ESET security firm has uncovered an espionage toolkit dubbed SBDH that was used in espionage campaigns targeting government organizations in Europe.
Security experts from ESET security firm have spotted an espionage toolkit dubbed SBDH that was used by threat actors in hacking operations targeting government organizations in Europe.
The research observed infections in many countries, including the Czech Republic, Hungary, Poland and Slovakia, and Ukraine.
The SBDH toolkit was designed to steal sensitive data from victim’s machines, experts from ESET have already detected other sample of the toolkit over the past year, hackers exploited it in attacks against government and public institutions.
Threat actors targeted organizations focused that specialize in economic growth and cooperation.
“Over the course of the last year, ESET has detected and analyzed several instances of malware used for targeted espionage – dubbed SBDH toolkit. Using powerful filters, various methods of communication with its operators and an interesting persistence technique, it aims to exfiltrate selected files from governmental and public institutions, which are mostly focused on economic growth and cooperation in Central and Eastern Europe.” reported ESET in a blog post.
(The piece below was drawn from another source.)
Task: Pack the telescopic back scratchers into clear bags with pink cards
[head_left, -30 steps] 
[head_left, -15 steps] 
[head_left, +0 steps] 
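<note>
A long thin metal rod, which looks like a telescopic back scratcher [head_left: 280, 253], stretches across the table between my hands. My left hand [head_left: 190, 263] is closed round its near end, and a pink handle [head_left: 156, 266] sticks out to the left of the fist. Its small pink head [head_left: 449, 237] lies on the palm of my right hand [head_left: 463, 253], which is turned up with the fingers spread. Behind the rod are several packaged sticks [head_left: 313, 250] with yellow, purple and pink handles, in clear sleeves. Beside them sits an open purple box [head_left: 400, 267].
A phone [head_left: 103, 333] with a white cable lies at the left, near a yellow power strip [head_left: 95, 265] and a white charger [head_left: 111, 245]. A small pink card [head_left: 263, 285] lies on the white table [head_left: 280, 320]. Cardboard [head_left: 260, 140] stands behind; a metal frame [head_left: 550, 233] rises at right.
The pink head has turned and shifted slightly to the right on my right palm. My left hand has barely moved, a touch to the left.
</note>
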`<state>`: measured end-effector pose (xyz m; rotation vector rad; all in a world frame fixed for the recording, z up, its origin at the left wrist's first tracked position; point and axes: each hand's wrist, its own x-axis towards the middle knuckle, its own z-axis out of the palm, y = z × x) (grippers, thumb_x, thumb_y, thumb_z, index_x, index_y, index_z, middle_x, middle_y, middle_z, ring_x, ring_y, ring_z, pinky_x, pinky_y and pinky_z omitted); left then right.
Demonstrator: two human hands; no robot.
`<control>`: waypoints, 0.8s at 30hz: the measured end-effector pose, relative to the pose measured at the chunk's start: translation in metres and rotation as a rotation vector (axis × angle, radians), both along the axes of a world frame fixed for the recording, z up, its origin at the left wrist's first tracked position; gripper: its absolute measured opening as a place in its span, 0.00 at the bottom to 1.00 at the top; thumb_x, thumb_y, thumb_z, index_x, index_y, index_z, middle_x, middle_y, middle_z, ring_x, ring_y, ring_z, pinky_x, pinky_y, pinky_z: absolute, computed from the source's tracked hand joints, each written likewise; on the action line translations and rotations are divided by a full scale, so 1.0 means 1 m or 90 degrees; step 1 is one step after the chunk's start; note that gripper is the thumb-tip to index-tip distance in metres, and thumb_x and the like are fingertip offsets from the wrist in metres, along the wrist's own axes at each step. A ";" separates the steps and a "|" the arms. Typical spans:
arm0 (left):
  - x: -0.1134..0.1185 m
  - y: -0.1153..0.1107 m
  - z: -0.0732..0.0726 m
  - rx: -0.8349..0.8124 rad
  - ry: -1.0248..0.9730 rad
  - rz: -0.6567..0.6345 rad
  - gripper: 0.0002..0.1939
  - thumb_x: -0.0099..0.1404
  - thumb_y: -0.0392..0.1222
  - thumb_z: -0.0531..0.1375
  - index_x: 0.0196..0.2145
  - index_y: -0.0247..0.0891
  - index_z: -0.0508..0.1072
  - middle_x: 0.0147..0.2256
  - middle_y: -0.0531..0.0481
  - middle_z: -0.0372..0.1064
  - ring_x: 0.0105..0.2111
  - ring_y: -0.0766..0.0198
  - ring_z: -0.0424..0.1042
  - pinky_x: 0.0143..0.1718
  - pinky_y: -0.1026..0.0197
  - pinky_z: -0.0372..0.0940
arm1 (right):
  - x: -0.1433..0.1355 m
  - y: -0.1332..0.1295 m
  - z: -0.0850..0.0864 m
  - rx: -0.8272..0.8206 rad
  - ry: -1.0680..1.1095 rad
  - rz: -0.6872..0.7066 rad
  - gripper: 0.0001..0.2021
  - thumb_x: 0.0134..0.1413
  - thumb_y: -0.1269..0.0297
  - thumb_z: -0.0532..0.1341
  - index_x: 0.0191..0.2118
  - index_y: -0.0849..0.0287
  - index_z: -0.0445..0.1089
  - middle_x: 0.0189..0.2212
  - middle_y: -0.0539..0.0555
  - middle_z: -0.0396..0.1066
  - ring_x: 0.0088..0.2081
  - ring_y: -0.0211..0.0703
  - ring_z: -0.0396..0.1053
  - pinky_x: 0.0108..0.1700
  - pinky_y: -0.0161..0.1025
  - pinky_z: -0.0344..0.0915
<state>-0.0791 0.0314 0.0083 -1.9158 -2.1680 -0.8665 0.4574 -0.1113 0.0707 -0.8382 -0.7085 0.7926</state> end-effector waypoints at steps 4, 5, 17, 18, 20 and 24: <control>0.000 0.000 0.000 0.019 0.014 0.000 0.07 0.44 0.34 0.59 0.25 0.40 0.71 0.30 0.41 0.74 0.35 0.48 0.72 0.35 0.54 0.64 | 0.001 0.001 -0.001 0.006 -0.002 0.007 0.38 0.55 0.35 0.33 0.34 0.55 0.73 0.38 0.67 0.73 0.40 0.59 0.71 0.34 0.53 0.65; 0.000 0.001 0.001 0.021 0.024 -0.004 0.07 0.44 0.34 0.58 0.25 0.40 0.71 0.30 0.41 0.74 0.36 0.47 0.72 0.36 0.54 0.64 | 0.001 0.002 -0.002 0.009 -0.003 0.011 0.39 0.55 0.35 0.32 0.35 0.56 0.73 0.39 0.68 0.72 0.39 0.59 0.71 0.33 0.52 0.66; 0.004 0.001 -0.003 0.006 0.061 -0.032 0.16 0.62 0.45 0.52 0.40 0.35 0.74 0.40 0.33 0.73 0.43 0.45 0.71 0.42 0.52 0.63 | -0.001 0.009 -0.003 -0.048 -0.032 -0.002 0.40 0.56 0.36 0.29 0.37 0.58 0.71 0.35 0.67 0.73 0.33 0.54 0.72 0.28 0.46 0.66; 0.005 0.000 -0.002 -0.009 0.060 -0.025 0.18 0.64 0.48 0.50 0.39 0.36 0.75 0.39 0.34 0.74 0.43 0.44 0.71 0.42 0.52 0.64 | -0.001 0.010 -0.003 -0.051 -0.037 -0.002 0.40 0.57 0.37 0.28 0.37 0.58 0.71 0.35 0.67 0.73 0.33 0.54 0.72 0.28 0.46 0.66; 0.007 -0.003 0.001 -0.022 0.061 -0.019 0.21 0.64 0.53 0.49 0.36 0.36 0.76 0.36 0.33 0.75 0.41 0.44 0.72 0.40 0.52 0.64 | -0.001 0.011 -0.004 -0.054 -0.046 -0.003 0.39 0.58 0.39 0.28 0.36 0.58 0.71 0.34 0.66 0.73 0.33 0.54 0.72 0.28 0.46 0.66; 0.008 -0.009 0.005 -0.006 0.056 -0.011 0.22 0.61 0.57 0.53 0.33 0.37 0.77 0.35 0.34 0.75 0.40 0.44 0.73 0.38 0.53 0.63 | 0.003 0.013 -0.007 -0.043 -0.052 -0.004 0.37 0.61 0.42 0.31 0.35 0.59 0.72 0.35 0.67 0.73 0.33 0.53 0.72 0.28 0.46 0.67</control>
Attackers used to deliver the SBDH downloader via spear phishing emails, the threat is designed to appear as a legitimate Microsoft application, but once executed it starts the attack by downloading the toolkit components, an information stealer, and a backdoor, from the C&C server.
The cyber espionage toolkit uses multiple methods for connecting the remote server, it first attempts to use the HTTP protocol, in case of failure, it tries to communicate via SMTP protocol using a free external gateway. Older variants of the same malware were also able to communicate by using Microsoft Outlook Express if the other methods failed.
The trick of using emails through the victim’s account allows the cyber espionage tools to bypass security measures.
Experts explained that recent versions of the SBDH toolkit have been improving HTTP communications by disguising the malicious traffic using fake JPEG and GIF image files.
If the C&C server is not available, the backdoor component uses a hard-coded URL pointing to a fake image that is hosted on a free blog webpage and contains the address of an alternative C&C server.
Researcher notices that the SBDH toolkit allows attackers to discriminate the exact type of files to steal.
Some of the samples analyzed by the experts from ESET implemented an interesting persistence method by replacing the handler for Word documents. Everytime victims open a Word document executed the malware.
Malware experts from ESET found many similarities of the SBDH toolkit with malicious codes used by threat actors behind the Operation Buhtrap, a group of cybercriminals focused on Russian banks.